Это маленькое семейное сборище устраивалось по случаю отъезда Герды Будденброк, собиравшейся покинуть город и вернуться в Амстердам, чтобы, как в былые времена, играть дуэты со своим престарелым отцом. Никакой долг ее больше здесь не удерживал. Г-же Перманедер нечего было возразить против такого решения. Она покорилась ему, хотя в глубине души и чувствовала себя глубоко несчастной.
Если бы вдова сенатора осталась в городе, не увезла бы своего капитала и сохранила свое место в обществе, кое-как еще можно было бы поддерживать престиж семьи. Но будь что будет, а г-жа Антония твердо решила, покуда она жива и взгляды людей обращаются на нее, высоко держать голову. Ведь ее дед разъезжал по стране на четверке лошадей…
Несмотря на все, что ей пришлось пережить и на неизменное желудочное недомогание, никто не дал бы ей пятидесяти лет. Правда, щеки ее покрылись легким пушком, а растительность на верхней губе — хорошенькой верхней губке Тони Будденброк — стала заметнее, но зато в гладко зачесанных волосах под траурным чепчиком не было ни одной серебряной нити.
Ее кузина, бедная Клотильда, отнеслась к отъезду Герды так, как следует относиться ко всему в этом мире, — равнодушно и кротко.

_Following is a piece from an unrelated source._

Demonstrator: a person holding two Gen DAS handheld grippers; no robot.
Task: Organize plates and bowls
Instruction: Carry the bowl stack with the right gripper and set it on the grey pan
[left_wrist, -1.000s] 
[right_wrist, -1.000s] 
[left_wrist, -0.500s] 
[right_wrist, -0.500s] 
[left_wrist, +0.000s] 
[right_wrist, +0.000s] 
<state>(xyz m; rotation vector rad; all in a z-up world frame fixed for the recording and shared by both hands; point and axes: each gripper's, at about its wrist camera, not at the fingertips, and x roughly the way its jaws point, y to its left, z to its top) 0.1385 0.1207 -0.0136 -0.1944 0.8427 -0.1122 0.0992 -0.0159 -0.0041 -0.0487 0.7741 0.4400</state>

Она только что, ни слова не говоря, весьма основательно покушала за ужином и теперь сидела, как всегда, пепельно-серая, тощая и изредка вставляла что-то в разговор протяжно и приветливо.
Эрика Вейншенк, которой исполнился уже тридцать один год, тоже была неспособна расстраиваться из-за отъезда тетки. Много горестей выпало ей на долю, и она привыкла смиряться. В ее усталых водянисто-голубых глазах — глазах г-на Грюнлиха — была написана примиренность с незадавшейся жизнью; та же примиренность звучала и в ее спокойном, временами чуть жалобном голосе.